Thoughts on Wendell Berry’s The Unsettling of America
Years ago, Joel Salatin, the owner and operator of The Polyface Farm in Virginia, wrote in his book You Can Farm, if you want to farm, you’re going to have to stay home. No farm was ever successful when there was not anybody on the farm taking care of things.
Jordan Peterson, in one of his talks on marriage said, “Marriage is two imperfect people saying, ‘I’m not going anywhere! I’m staying put for better or for worse.’”
This theme of staying put has popped up in my life again and again. Hambricks have had a tendency, like most Americans, to be migratory. Patrick Hambrick came to this country in the pre-revolutionary war years with his cousin, Roger Day, from County Claire, Ireland. They were deck-hands on a ship, docked in Virginia. The ship set sail back to England, on Christmas day in 1700, without Patrick and Roger. They both chose to make a home in America.
The Hambricks (also Hambricks) then migrated in two main parties over the generations. One went south and the other went west. The largest concentration of Hambricks and Hamricks to this day resides in West Virginia.
My lineage went south, concentrating in Georgia. After being raised in Georgia, and through military service living in New Jersey, Texas, Korea, and then inter-coastal waterways of the Southeast for short time, I went to Florida, and now, Missouri. We have now lived in Missouri longer than any other place I’ve ever lived. It is only in the last few years I feel as if I am actually growing.

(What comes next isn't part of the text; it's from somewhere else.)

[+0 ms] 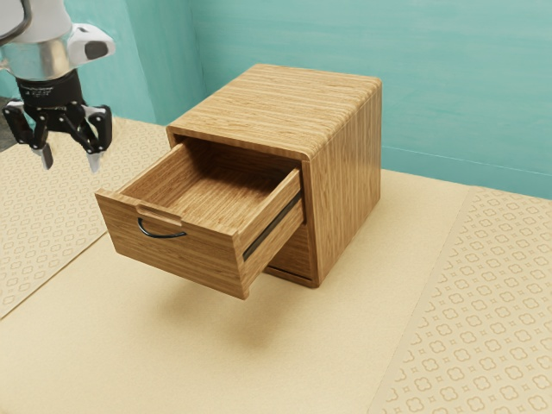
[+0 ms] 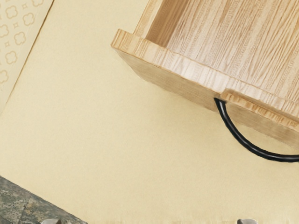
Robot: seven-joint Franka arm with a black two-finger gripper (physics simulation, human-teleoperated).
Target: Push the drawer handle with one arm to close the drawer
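The open drawer (image 1: 177, 254) stands near the hand (image 1: 72, 164), pointing downward and spread apart.

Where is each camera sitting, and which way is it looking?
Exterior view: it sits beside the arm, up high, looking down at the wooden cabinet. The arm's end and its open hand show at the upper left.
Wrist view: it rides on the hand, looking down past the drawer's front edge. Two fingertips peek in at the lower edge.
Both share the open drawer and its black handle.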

If you never take root, you never flourish.
Berry addresses this tendency to always intending to be somewhere else in the first chapter of The Unsettling of America. Yet, he doesn’t dwell on that tendency, he quickly acknowledges “another tendency: the tendency to stay put, to say, ‘No farther. This is the place.’”
When I suggested this book for the book club, I instructed the other members to watch out for three themes in Berry’s writing: God, blood and land. Embedded within those themes is the overarching theme to stay put. Why? Because, those three themes are our sources and the idea of staying put simply means to stay connected to our sources.
In the information age, there is a longing for connection. The word connection is bandied about like a mystical flail with no chain anchoring it to anything of substance. Recently the creator of the documentary The Social Dilemma was interviewed by Joe Rogan. The discussion was on how messed up we all are with our obsession with social media, and the solution to this social dilemma is connection. We need to reconnect with each other on a human level.
What the heck does that mean? Connect with exactly who, and exactly how?
The answer is nothing new. It’s as old as human civilization itself. Our need for connection is the same now as it has always been. We need to connect with humanity via our sources of God, blood and land. The alternative of connecting around ideology, identity and the environment has led us into the disaster we have suffered through especially in the last two years.
Community used to be built around a people’s common interest in their spiritual beliefs (God), their family (blood), and their place (land). These are the sources of our existence, and they must be cherished, nurtured and defended. Any enemy that might invade and separate us from our God, our blood and our land was to be battled against for the sake our existence and sustenance. No one in their right mind desires to be extinguished, eliminated or forgotten.
God, the creator is the source of all things. Without your family you wouldn’t have come into being. From the dust of the ground you came, to the dust you will go.
In this modern day of remote work, abundant food-stuff, virtual reality, and hypersonic travel, even an avowed atheist can, at minimum, understand and relate to one’s connection to personal, spiritual beliefs Most people, regardless of a history of abuse and neglect can relate to the connection to one’s kin.
But our awareness of a vital connection to the land itself has somehow been successfully wiped from our conscience.
If the devil’s most powerful tool is to distract us from important and real and true things, then he has most certainly been successful at distracting us from our connection to the land.
This is ultimately the theme of Wendell Berry’s body of work.
By “land,” if it hasn’t already been made clear, Berry isn’t referring to patriotism, or nationalism. Land means land, the literal dirt that your feet are standing on and that you call home.
Your land is a gift from God, and it deserves to be taken care of and cherished, and if you do violence to it, there are going to be consequences.
Berry’s argument is not one of environmentalism, and neither is it necessarily and anti-capitalist argument. It is that success is is most successful when it is achieved through natural means.
What has taken place in our world in the last two years is anything but natural. We have been mandated by our rulers to stay home from church because corporate worship and assembly might infect someone or cause us to be infected (separation from God).
We have been instructed and mandated to spend Thanksgiving and Christmas away from our families because preventing a case of COVID is more important than connecting with our loved ones (separation from Blood).
Our work has been categorized as either essential or unessential, and the unessential are cut off from their source of meaningful service to the community, displaced, evicted, foreclosed upon and locked away in a nursing home. In response to this oppression, many have chosen to vacate their home state for a freer state (separation from Land).
The Unsettling of America was a foretelling of what happens to a society when they forget who they are, what they are and even where they are, and it is for these reasons I believed reading this book would be so timely for us and our book club.